__Activity__. Report every line of the listing below in which the string "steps" appears.

______

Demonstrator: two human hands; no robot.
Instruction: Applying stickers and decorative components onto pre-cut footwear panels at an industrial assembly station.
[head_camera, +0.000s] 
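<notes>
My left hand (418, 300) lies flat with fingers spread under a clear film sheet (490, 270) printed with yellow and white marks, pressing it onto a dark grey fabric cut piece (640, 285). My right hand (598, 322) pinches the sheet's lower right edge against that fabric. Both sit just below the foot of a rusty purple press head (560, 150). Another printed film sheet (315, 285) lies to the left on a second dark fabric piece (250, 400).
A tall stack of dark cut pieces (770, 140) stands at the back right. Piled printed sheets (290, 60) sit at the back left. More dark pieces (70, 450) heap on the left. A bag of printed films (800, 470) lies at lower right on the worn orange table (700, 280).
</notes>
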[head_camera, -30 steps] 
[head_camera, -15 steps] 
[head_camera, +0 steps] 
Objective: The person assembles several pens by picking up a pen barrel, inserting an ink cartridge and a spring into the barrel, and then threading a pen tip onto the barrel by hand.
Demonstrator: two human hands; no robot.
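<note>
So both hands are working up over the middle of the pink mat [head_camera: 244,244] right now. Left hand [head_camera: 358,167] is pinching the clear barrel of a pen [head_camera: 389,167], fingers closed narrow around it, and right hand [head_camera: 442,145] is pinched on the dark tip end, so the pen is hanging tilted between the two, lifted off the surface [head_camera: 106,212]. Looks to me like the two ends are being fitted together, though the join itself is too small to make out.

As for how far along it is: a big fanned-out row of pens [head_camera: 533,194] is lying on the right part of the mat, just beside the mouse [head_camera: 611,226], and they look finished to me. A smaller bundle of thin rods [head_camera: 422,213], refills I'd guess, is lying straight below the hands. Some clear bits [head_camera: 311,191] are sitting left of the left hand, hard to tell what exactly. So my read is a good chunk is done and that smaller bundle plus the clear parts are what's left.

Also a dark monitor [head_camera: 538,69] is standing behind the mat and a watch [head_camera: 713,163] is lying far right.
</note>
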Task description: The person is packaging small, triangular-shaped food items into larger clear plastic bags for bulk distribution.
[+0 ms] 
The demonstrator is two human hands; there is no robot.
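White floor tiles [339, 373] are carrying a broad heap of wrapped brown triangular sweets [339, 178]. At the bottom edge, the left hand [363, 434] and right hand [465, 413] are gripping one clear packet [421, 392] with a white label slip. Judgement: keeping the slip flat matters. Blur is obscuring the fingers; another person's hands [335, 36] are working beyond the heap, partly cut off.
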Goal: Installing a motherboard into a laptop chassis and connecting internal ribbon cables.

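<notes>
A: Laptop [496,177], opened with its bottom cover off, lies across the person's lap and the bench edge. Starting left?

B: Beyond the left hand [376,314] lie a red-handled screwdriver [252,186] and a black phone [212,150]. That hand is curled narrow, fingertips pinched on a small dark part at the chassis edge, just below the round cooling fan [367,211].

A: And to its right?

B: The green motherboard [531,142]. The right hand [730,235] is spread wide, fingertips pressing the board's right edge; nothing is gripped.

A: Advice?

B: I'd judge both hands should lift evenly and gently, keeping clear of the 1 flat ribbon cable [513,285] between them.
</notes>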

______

__Response__.
[head_camera, -30 steps] 
[head_camera, -15 steps] 
[head_camera, +0 steps] 

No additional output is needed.